Last year he concluded a three-year term sitting on the Jefferson County Cultural Council Board, a volunteer group that examines all the applications from Jeffco not-for-profit art and cultural groups seeking financial assistance from the Scientific and Cultural Facilities District (SCFD). “It was a great opportunity to learn about many of the arts and cultural organizations in our community.” And he currently sits on the board of the Evergreen Players.
Matt and his fellow Tupper’s Team co-workers are staunch supporters of The Children’s Miracle Network. There’s a personal connection there for Matt and Jennai. When their younger daughter Julia was just 11 months old, she developed a respiratory virus that saw her hospitalized at Children’s Hospital in Denver for a few nights, a terrifying scenario for any parent. “The hospital personnel were amazing,” he said, “To see that our daughter was in capable, caring hands was a big relief.”
With every property he sells, Matt makes a closing gift in the form of a donation in the name of his clients to The Children’s Miracle Network. “Everyone seems to appreciate that unless they don’t like children,” he laughs, “But no one has told me that so far. And I figure it’s better than giving them a bottle of wine just in case they don’t happen to drink!”
Does he see his girls following him into the performing arts? “Maybe,” he says cautiously. “My oldest, Jorie, came to see me in an EPiC performance for this first time this past August. And both girls saw 'The 39 Steps' a few times. Now they’re involved in the after-school drama classes at EP Studio One. But both Jennai and I want them to drive what they want to do. They have a lot of interests: in the past that was dance and gymnastics, now it is theater, volleyball and basketball. Ultimately they need to decide for themselves which interests they want to pursue.”
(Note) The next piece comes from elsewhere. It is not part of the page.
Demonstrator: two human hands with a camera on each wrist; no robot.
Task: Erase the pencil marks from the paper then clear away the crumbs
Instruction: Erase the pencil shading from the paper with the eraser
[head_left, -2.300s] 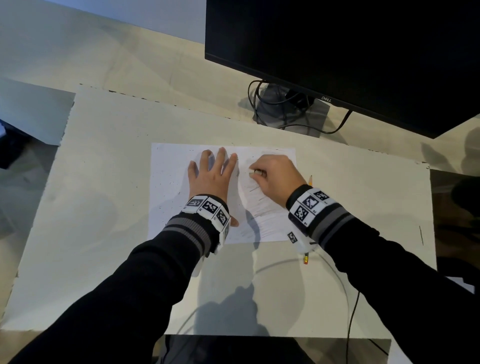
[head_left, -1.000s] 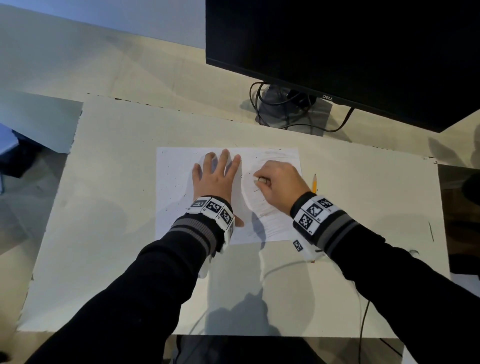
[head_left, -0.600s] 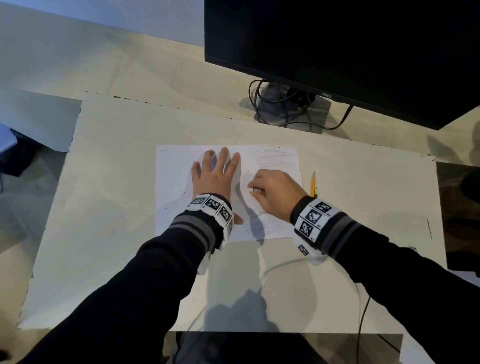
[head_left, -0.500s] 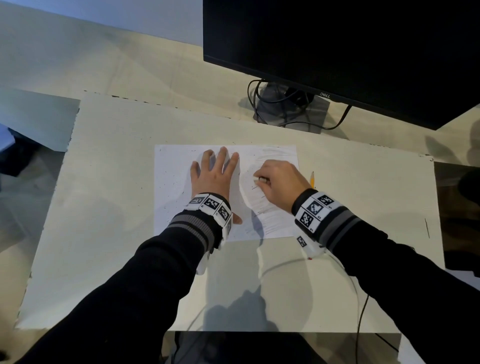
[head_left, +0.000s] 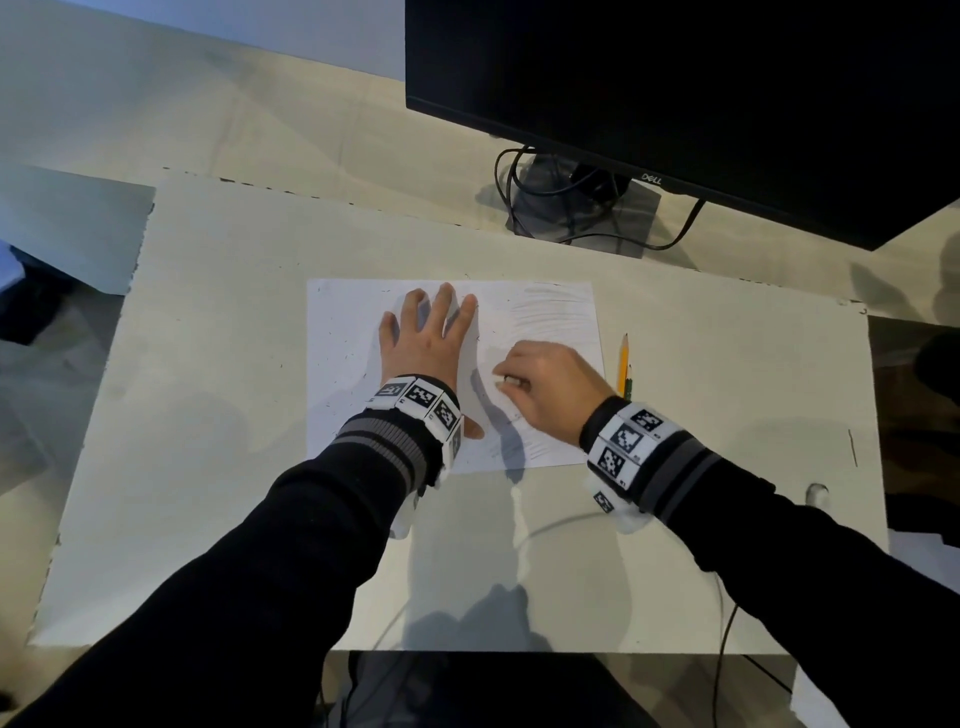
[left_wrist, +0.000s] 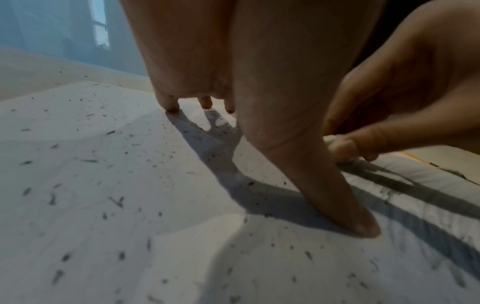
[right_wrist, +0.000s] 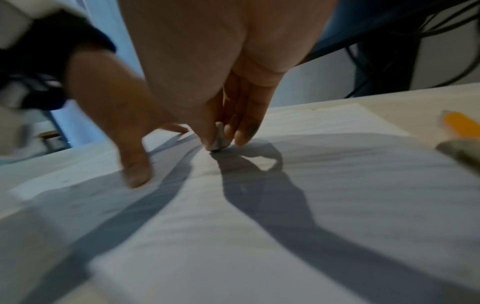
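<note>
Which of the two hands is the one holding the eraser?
The right hand: it pinches the eraser against the paper, while the left hand lies flat, fingers spread.

The head camera is looking steeply down from above at the bench (head_left: 218, 395), taking in both forearms and the whole paper (head_left: 343, 332). Each wrist camera is sitting low and very near the paper (left_wrist: 103, 185), looking forward under its palm. All three views are sharing the sheet's middle (right_wrist: 337, 185).
</note>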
He acknowledges proudly that he loves being a dad to girls. “It’s great, participating in the whole pretend-tea-parties, impromptu theatrical shows at home, and all the activities that my daughters enjoy. Actually, it really isn’t that different than what I do when I’m performing improv, or in a play, or when I’m shooting a television commercial, so it comes pretty naturally.”
It sounds like his girls may be ready to follow in their father’s footsteps sooner than he thinks.